[Data entries]
● ● ● ● ● ● ●
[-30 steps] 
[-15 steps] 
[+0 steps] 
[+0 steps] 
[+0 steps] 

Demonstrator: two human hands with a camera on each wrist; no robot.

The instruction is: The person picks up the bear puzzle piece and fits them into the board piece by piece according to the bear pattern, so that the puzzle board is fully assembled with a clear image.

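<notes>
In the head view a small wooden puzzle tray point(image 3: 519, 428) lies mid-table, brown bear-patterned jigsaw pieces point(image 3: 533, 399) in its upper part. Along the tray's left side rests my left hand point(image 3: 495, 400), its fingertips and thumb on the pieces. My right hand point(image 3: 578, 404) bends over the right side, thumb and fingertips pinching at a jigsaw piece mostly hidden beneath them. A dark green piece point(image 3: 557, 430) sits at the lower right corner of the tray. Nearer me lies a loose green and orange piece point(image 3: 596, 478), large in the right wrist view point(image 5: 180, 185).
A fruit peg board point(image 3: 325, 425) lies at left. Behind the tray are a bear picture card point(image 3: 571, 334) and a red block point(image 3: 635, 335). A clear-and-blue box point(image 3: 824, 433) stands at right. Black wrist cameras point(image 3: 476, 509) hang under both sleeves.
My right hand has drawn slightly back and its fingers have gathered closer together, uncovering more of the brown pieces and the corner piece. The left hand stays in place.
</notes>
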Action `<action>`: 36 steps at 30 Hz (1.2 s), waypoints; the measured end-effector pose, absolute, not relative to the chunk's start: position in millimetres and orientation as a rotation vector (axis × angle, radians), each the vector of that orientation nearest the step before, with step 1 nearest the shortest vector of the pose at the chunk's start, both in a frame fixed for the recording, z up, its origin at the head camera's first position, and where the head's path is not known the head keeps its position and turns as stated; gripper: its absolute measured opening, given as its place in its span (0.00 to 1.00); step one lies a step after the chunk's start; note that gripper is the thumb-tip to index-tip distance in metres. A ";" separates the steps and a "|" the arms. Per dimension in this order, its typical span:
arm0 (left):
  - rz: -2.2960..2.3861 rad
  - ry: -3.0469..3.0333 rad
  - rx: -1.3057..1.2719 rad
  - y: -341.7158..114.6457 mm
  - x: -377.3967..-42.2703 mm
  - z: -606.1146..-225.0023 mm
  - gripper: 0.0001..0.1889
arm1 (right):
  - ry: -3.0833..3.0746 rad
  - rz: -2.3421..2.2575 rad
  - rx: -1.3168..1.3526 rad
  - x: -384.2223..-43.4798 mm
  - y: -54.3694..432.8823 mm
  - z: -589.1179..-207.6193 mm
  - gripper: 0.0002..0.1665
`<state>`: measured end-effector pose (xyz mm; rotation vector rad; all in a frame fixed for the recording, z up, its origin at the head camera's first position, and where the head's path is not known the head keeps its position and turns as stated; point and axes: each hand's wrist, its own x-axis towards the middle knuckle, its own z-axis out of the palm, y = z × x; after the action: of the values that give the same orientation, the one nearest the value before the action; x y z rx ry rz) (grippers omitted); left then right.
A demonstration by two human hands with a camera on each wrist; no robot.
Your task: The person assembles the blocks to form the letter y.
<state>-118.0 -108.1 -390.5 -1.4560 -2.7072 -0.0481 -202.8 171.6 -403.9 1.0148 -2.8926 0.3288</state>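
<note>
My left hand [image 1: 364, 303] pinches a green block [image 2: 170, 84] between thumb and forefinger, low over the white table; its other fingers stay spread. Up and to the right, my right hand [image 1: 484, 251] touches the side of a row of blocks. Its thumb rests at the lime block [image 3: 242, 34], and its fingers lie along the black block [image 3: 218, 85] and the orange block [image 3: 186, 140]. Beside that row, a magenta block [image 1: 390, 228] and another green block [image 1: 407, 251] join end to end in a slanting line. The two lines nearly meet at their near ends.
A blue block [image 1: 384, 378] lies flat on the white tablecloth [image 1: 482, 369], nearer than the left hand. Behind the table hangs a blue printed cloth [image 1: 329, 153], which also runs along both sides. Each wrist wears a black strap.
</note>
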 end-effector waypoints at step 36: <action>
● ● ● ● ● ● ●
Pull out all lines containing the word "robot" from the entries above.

Demonstrator: two human hands with a camera on each wrist; no robot.
A demonstration by two human hands with a camera on each wrist; no robot.

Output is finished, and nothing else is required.